**EXERCISE:** There is material below. Print exactly the lines starting at the line with "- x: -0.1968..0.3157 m" and ending at the line with "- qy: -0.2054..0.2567", ends included, and no others.

**EXERCISE MATERIAL:**
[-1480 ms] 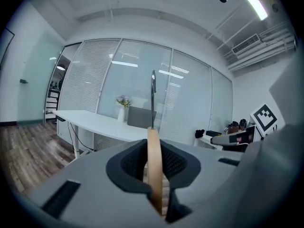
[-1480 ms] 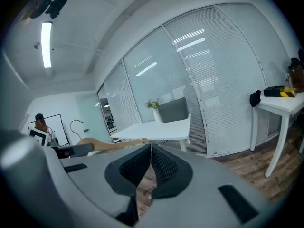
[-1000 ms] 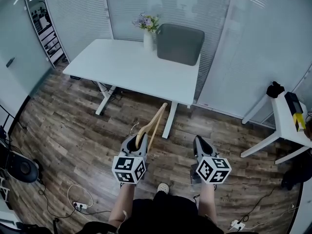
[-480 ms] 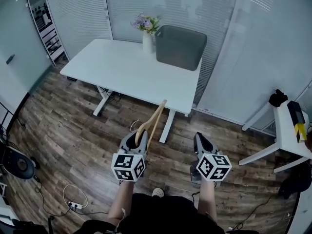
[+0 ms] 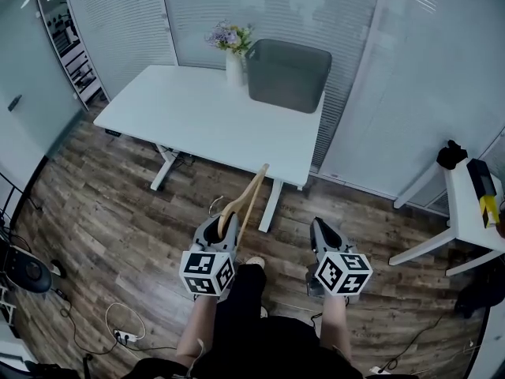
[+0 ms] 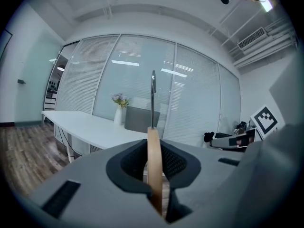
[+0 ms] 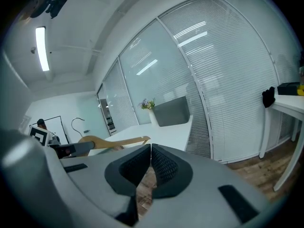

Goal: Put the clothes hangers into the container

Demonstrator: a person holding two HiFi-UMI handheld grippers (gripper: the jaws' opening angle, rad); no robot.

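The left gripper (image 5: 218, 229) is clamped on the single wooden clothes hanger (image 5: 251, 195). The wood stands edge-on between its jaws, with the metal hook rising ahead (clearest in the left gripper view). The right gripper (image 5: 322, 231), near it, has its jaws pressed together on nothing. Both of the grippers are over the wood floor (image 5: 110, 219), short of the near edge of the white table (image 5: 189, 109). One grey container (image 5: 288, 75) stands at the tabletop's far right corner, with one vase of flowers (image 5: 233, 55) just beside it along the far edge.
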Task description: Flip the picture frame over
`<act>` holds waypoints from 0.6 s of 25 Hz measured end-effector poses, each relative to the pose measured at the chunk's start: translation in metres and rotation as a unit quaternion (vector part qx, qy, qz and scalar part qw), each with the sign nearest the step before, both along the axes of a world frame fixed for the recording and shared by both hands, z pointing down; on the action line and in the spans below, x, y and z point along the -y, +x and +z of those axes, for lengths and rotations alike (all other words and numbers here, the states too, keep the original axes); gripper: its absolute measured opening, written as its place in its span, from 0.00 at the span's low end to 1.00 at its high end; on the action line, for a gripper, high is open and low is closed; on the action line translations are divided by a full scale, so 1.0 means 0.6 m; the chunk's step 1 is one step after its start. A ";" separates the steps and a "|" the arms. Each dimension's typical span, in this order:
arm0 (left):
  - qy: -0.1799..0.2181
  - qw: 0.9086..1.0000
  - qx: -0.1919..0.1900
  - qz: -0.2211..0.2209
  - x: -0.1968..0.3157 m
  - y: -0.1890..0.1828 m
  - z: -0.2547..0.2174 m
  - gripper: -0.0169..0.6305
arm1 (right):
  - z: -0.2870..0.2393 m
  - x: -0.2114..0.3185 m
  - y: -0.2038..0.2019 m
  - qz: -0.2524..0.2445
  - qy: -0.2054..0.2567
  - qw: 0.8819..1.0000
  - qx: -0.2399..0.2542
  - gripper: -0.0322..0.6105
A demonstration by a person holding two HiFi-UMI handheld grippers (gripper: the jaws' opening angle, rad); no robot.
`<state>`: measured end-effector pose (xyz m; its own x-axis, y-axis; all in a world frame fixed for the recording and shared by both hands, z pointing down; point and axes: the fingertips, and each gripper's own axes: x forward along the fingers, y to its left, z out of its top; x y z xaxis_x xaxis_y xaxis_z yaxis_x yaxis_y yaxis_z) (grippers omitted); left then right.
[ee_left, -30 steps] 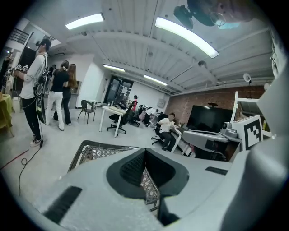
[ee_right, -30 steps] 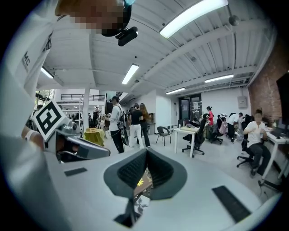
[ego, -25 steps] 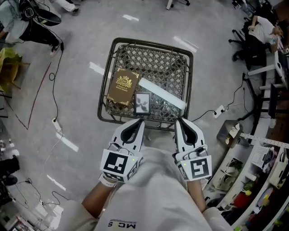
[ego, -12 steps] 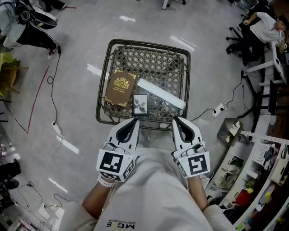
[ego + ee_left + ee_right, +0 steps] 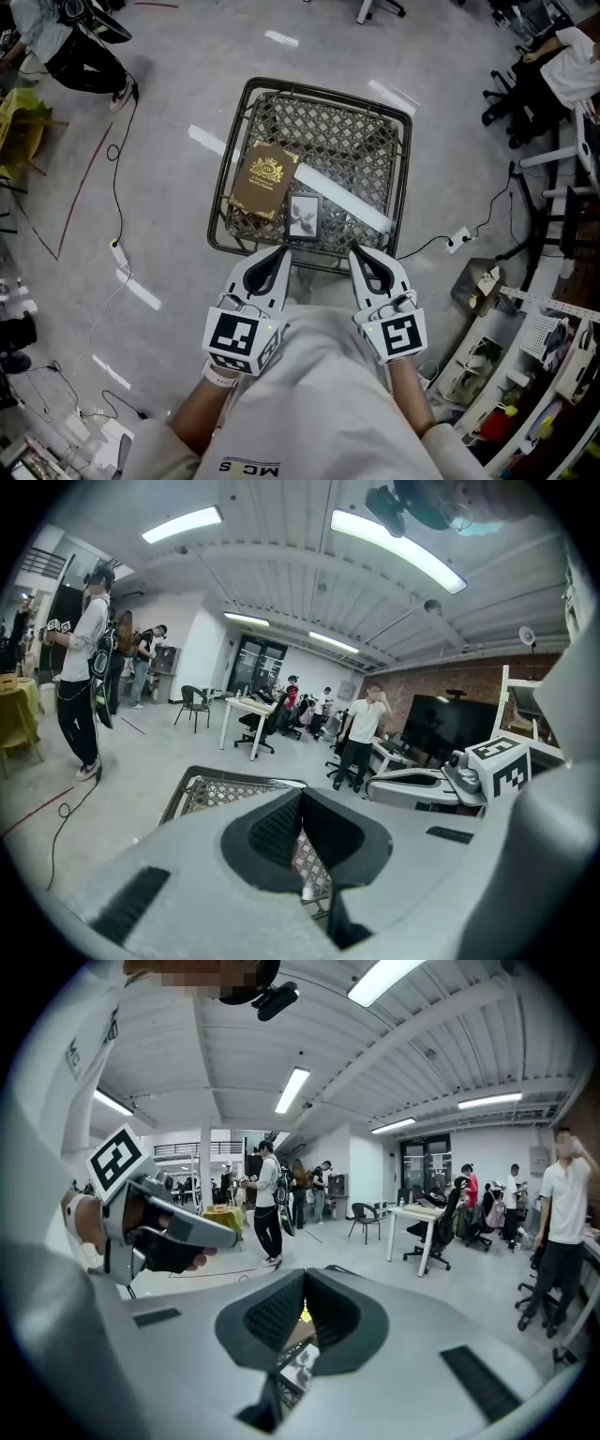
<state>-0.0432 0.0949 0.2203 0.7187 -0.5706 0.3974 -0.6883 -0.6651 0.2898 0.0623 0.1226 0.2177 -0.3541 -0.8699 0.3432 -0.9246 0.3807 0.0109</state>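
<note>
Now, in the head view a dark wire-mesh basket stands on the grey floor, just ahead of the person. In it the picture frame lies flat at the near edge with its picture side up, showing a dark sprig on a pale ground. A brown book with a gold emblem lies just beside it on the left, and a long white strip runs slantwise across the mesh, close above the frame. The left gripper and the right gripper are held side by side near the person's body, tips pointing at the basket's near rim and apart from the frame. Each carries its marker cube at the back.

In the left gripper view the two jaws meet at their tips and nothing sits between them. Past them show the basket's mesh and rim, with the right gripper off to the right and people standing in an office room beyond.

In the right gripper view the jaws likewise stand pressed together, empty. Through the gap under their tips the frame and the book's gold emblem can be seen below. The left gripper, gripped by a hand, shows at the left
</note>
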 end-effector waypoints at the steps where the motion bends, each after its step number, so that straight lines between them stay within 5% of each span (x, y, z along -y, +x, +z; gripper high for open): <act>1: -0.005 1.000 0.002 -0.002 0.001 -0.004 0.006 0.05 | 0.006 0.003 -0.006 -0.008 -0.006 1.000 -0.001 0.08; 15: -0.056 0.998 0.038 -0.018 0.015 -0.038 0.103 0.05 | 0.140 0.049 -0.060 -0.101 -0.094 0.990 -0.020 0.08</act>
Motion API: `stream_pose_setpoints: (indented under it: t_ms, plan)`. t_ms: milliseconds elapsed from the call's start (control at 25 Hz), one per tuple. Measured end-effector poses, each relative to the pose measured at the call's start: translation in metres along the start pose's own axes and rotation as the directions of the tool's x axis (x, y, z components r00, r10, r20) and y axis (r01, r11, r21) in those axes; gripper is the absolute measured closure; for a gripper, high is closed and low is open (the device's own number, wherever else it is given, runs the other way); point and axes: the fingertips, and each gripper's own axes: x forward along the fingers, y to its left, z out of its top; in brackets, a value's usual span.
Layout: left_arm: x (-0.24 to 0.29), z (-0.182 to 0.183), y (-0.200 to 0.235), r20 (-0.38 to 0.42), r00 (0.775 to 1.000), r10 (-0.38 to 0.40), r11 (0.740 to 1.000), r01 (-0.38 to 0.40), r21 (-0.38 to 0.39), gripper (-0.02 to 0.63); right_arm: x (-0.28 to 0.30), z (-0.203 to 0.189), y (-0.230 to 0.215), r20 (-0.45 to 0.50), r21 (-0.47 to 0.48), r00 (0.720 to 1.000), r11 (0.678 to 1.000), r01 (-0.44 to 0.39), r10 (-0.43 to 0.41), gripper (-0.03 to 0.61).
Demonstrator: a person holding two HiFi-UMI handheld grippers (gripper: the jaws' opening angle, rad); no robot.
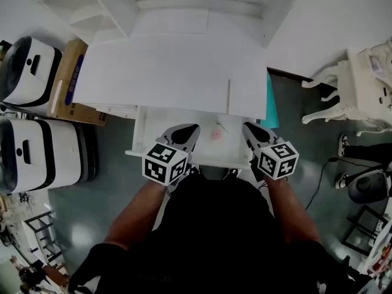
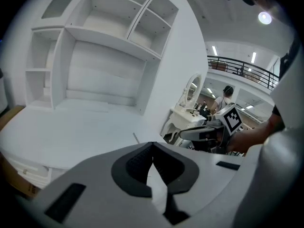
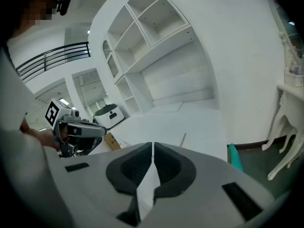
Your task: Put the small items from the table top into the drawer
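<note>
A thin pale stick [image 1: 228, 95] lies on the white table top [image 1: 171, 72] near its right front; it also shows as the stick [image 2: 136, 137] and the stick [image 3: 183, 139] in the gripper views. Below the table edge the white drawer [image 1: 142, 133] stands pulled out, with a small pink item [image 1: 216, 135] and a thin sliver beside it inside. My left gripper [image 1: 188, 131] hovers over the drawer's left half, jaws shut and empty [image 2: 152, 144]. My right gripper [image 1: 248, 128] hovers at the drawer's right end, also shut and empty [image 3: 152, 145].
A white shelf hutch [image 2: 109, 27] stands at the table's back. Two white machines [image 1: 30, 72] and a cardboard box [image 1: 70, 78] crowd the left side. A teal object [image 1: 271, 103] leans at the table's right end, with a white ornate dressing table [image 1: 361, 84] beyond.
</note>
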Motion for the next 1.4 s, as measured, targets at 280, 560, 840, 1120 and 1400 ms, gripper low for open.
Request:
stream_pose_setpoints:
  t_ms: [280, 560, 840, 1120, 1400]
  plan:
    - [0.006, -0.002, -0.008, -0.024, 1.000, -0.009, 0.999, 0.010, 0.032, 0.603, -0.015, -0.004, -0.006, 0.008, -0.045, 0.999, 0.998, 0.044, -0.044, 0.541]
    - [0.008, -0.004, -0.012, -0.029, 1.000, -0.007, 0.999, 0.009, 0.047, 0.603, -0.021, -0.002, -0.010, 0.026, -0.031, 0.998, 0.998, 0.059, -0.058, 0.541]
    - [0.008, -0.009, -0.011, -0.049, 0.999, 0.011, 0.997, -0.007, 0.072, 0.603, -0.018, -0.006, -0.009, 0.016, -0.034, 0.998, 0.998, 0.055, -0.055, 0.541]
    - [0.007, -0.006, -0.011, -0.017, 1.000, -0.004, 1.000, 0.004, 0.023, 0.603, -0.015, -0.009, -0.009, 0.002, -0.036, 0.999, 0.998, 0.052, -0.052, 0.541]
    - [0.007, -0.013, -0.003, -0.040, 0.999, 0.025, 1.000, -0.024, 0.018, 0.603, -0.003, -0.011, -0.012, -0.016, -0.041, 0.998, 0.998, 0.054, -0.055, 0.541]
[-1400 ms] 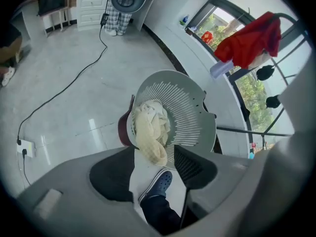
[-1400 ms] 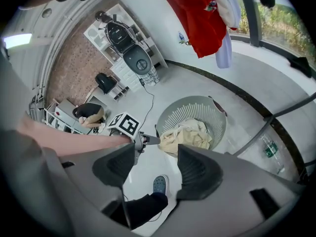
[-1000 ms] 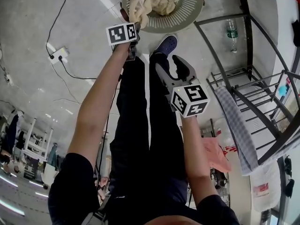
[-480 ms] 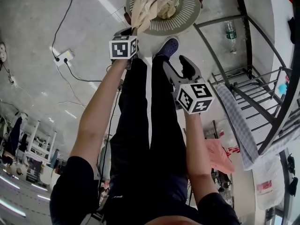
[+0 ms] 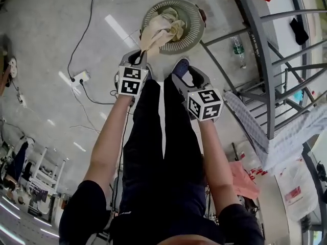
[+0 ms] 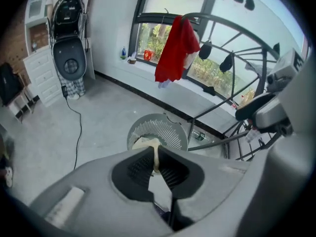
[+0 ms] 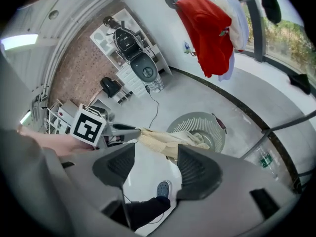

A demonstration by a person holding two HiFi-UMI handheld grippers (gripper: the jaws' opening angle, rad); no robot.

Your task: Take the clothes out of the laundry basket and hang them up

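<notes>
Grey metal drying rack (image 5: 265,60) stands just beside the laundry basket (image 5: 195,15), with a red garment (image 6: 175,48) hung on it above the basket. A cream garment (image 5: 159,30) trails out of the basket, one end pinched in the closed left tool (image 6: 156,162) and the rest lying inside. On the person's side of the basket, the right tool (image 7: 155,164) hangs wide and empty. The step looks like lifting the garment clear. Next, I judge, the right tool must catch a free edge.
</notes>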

**ANSWER SPACE:**
  - x: -0.1968..0.3157 m
  - y: -0.1890..0.1828 m
  - z: -0.2547..0.2174 m
  - gripper: -0.0169..0.6305
arm1 (right):
  - z: -0.2870..0.2393 m
  - x: -0.2114..0.3185 m
  - y: -0.2038..0.2019 m
  - qz: -0.2524..0.2445
  - qy: -0.2054..0.2567

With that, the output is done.